◆ WORK ITEM ◆
Wherever the word "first" occurs in the lines below, copy the whole line.

◆ DATA RECORDS ◆
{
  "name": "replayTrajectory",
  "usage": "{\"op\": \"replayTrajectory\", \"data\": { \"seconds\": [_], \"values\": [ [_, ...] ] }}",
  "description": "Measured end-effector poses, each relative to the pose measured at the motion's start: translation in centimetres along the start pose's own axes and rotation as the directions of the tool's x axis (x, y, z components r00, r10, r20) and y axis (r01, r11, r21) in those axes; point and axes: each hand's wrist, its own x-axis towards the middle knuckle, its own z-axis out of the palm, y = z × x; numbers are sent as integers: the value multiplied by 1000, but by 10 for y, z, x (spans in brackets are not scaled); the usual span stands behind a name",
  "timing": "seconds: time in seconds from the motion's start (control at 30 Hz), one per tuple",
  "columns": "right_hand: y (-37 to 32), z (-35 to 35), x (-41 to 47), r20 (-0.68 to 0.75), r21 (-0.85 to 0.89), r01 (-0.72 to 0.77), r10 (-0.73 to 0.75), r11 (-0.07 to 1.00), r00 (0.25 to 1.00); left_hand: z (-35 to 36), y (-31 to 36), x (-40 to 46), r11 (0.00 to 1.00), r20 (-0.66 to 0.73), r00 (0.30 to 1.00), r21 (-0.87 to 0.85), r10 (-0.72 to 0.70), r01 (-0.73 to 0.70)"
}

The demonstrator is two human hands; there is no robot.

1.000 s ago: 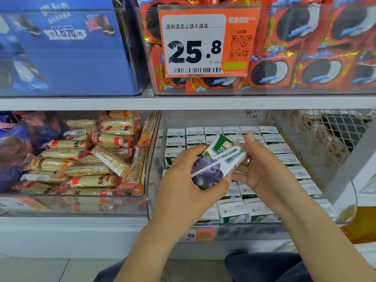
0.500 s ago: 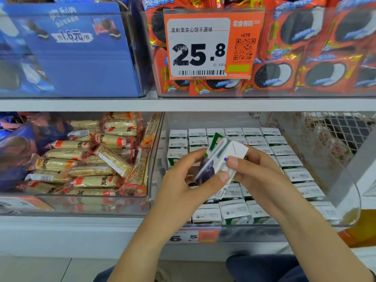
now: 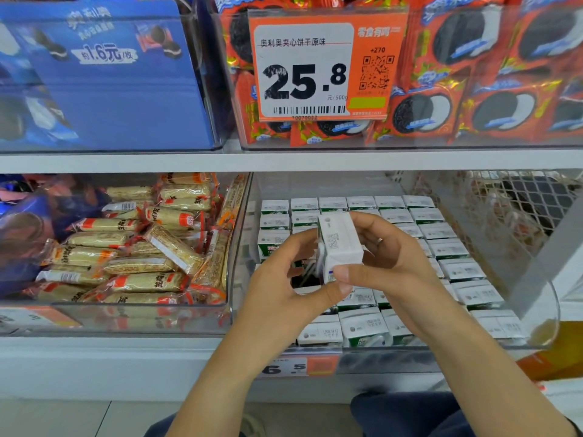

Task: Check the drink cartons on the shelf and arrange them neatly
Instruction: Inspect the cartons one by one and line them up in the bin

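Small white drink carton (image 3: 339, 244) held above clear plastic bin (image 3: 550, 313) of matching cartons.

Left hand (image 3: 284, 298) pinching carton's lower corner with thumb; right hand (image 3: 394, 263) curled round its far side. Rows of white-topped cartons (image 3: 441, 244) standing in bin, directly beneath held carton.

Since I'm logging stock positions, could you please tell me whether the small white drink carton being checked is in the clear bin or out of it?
Out: both hands hold the small white drink carton above the rows in the clear plastic bin.
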Motion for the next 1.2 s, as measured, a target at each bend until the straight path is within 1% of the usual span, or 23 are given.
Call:
{"op": "replayTrajectory", "data": {
  "seconds": [0.13,0.23,0.3,0.37,0.43,0.47,0.53,0.6,0.67,0.73,0.77,0.83,0.93,1.0,1.07,1.2],
  "values": [
    [1,1,0,-4,-34,-4,4,999,1000,0,1,0,999,-18,1000,-51,-3,2],
    [0,1,0,-14,-11,-34,34,999,999,-2,1,0,984,9,999,-171,-40,41],
    [-2,1,0,2,-7,-75,75,997,997,-4,0,1,959,-1,999,-280,-50,48],
    [-2,0,2,2,-1,-173,173,985,985,-8,0,1,924,-40,998,-382,-41,23],
    [0,-2,3,41,33,-302,301,953,953,-11,1,2,892,-75,997,-452,-17,-19],
    [-1,-2,3,77,63,-348,344,935,936,-13,1,2,880,-88,996,-473,-4,-39],
    [-2,-2,3,135,160,-401,382,902,914,-13,1,2,877,-106,994,-476,24,-72],
    [-2,-2,3,140,251,-410,386,877,912,-11,2,2,906,-139,988,-408,63,-115],
    [0,-2,4,99,301,-381,369,874,924,-10,0,2,941,-228,968,-294,103,-169],
    [1,-4,5,35,307,-325,330,894,943,-9,-2,2,974,-333,929,-97,162,-205],
    [1,-5,6,13,301,-297,308,906,951,-9,-3,2,977,-361,910,21,206,-213],
    [0,-9,6,-4,273,-247,258,930,966,-8,-4,1,946,-365,879,220,307,-239],
    [-2,-13,5,-8,251,-170,178,953,984,-3,-8,0,870,-301,860,409,412,-273],
    [-4,-13,4,-17,267,-125,134,956,991,-1,-10,-2,835,-273,858,480,435,-270],
    [-5,-10,3,-38,259,-85,98,962,994,0,-11,-1,820,-267,857,507,441,-264],
    [-5,-3,2,-115,156,5,14,988,993,1,-11,-1,806,-270,866,549,420,-220]
  ]
}}
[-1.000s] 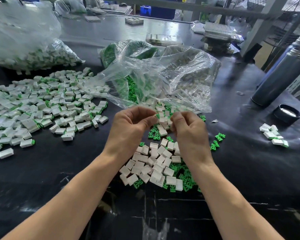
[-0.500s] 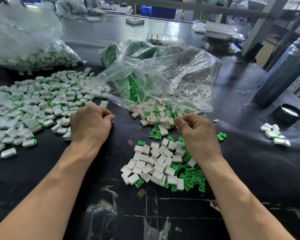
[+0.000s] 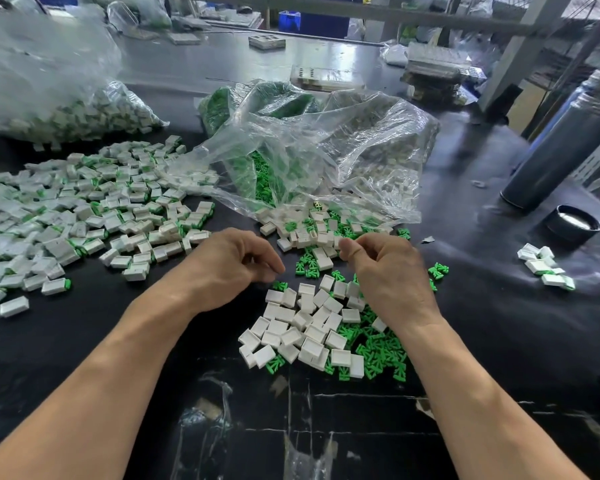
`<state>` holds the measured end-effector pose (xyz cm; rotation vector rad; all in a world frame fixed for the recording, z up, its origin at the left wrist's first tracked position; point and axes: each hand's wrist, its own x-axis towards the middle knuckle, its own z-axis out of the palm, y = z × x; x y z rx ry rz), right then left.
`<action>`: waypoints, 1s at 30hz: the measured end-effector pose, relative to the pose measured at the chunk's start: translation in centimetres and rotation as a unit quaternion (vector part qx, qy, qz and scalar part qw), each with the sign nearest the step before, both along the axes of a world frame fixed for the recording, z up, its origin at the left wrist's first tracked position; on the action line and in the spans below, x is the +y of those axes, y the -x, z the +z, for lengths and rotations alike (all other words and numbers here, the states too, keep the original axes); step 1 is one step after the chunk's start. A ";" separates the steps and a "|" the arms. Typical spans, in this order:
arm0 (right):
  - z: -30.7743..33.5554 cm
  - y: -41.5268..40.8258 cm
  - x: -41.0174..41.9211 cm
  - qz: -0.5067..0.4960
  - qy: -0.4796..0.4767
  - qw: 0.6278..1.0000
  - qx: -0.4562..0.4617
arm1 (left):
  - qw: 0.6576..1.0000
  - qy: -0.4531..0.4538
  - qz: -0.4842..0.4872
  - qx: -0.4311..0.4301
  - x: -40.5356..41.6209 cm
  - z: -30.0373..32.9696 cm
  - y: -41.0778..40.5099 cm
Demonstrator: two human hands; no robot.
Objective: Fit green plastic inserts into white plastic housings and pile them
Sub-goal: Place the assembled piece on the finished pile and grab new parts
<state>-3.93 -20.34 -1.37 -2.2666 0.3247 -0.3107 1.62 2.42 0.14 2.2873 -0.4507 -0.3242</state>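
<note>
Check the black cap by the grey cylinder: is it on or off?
Off. The black cap lies on the table beside the grey cylinder, its open side up and pale lining showing.

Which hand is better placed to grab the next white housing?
Left. The left hand hovers with nothing visibly held, beside the loose white housings. The right hand has its fingertips pinched together, apparently on a small part.

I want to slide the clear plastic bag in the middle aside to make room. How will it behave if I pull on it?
The clear bag looks thin and crumpled, so it will probably fold rather than slide as one piece. Its mouth lies open toward the hands, so green inserts and white housings there would likely spill further.
</note>
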 end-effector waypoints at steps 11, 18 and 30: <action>-0.1 0.1 0.2 0.008 0.010 1.000 0.002 | 0.995 -0.070 -0.066 -0.032 -0.3 0.1 0.2; 0.1 0.3 0.6 0.040 -0.038 0.998 -0.034 | 0.996 0.003 -0.008 -0.094 -0.4 -0.5 0.2; 0.1 0.2 1.5 0.141 -0.191 0.971 -0.020 | 0.971 0.164 0.004 -0.172 -3.0 -0.8 1.6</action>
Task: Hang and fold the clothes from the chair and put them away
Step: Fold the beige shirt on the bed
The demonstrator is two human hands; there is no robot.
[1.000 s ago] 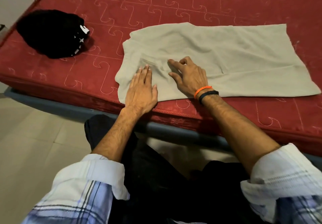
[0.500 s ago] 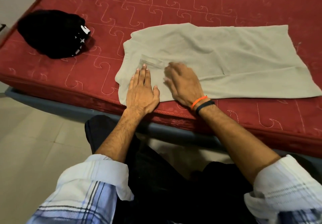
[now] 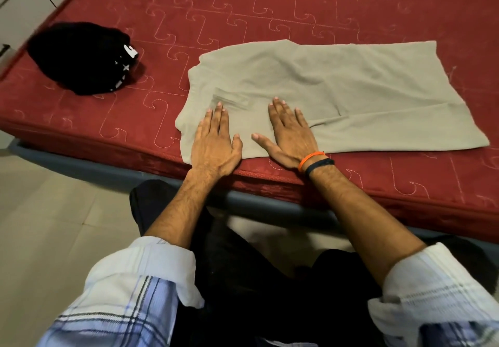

◆ TASK ANSWER ◆
`<state>` holds the measured end-effector pose (xyz cm; rotation vector rad; all in a world frame fixed for the recording, z up, its origin at the left wrist's first tracked position; point and axes: each hand's wrist, its own x-axis towards the middle knuckle, its own z-axis out of the palm, y = z × x; x y z rx ry rz), right then left.
`<action>`: waypoints, 1s at 30hz: the measured end-effector pose, relative to the pose measured at the chunk's start: translation in centimetres and rotation as a unit quaternion (vector part qx, qy, qz and scalar part qw), each with the sign nearest the step before, both along the axes of a world frame fixed for the recording, z up, its origin at the left wrist's first tracked position; on the action line and in the spans below, x is the +y of those axes, y the -x, z the +z, for lengths and rotations alike (all other words and numbers here, the states too, keep the original axes); step 1 is one step after the chunk's start. A ";" separates the steps and a "|" the arms. Typical spans, in this order:

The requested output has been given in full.